The factors to be considered in deciding whether or not to assign counsel include:
1. Whether the indigent’s claims seem likely to be of substance;
2. Whether the indigent is able to investigate the crucial facts concerning his
claim;
3. Whether the conflicting evidence implicating the need for cross-examination
will be the major proof presented to the fact finder;
4. Whether the legal issues involved are complex; and
5. Whether there are any special reasons why appointment of counsel would be
more likely to lead to a just determination.
Hendricks v. Coughlin, 114 F.3d 390, 392 (2d Cir. 1997); see also Hodge v. Police
Officers, 802 F.2d 58 (2d Cir. 1986).
The Court must consider the issue of appointment carefully, of course, because
“every assignment of a volunteer lawyer to an undeserving client deprives society of a
volunteer lawyer available for a deserving cause.” Cooper v. A. Sargenti Co., 877 F.2d
170, 172 (2d Cir. 1989). Therefore, the Court must first look to the “likelihood of merit”

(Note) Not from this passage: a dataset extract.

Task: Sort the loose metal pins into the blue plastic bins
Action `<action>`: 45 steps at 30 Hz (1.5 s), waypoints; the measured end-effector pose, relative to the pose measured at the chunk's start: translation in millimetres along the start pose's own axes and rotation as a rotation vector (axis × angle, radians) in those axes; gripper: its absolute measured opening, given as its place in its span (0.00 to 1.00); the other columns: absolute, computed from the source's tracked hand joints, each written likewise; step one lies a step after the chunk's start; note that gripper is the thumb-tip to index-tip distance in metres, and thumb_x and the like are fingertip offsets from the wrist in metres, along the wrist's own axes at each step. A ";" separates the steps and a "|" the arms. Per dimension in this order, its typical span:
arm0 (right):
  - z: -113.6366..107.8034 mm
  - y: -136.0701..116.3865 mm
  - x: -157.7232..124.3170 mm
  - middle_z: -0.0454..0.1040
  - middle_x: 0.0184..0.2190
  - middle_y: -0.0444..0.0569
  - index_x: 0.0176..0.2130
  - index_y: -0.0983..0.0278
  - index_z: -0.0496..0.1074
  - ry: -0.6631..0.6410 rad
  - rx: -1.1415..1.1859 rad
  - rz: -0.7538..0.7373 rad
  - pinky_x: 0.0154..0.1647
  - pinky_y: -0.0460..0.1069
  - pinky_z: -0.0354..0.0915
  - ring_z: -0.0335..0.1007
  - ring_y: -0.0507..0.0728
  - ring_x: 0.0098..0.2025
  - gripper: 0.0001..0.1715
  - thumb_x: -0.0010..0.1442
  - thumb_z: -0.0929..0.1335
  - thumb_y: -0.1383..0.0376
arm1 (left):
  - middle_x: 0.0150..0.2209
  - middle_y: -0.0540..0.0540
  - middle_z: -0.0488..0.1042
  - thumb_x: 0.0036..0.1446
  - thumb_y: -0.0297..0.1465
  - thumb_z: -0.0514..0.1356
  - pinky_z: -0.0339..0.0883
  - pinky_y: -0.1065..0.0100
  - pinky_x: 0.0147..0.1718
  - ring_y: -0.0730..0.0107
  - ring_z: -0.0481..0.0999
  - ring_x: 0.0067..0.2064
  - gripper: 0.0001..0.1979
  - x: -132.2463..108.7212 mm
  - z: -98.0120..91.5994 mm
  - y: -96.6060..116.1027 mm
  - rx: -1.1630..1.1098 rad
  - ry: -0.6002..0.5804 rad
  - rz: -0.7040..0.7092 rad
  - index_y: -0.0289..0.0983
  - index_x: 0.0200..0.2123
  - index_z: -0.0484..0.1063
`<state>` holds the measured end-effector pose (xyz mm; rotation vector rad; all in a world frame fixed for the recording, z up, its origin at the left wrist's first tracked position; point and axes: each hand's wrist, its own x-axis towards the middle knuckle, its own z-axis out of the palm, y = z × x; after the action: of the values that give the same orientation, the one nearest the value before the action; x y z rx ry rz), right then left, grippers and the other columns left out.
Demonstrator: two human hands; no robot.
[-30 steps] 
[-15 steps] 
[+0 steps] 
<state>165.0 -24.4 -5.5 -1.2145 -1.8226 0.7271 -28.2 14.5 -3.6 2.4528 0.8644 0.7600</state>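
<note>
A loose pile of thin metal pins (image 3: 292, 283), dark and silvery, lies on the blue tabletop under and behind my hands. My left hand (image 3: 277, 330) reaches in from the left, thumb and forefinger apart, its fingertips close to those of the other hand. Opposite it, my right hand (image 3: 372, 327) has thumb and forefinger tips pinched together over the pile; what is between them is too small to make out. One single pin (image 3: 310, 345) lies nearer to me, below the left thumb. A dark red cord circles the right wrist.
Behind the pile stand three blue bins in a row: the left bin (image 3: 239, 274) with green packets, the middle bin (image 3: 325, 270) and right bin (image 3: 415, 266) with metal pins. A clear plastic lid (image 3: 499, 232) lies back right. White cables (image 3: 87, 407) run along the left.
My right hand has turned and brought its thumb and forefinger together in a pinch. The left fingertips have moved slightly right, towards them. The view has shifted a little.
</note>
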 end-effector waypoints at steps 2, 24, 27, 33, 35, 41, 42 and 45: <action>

of the underlying dispute. Hendricks, 114 F.3d at 392; Cooper, 877 F.2d at 174, and
“even though a claim may not be characterized as frivolous, counsel should not be
appointed in a case where the merits of the . . . claim are thin and his chances of
prevailing are therefore poor.” Carmona v. United States Bureau of Prisons, 243 F.3d
629, 632 (2d Cir. 2001) (denying counsel on appeal where petitioner’s appeal was not
frivolous but nevertheless appeared to have little merit).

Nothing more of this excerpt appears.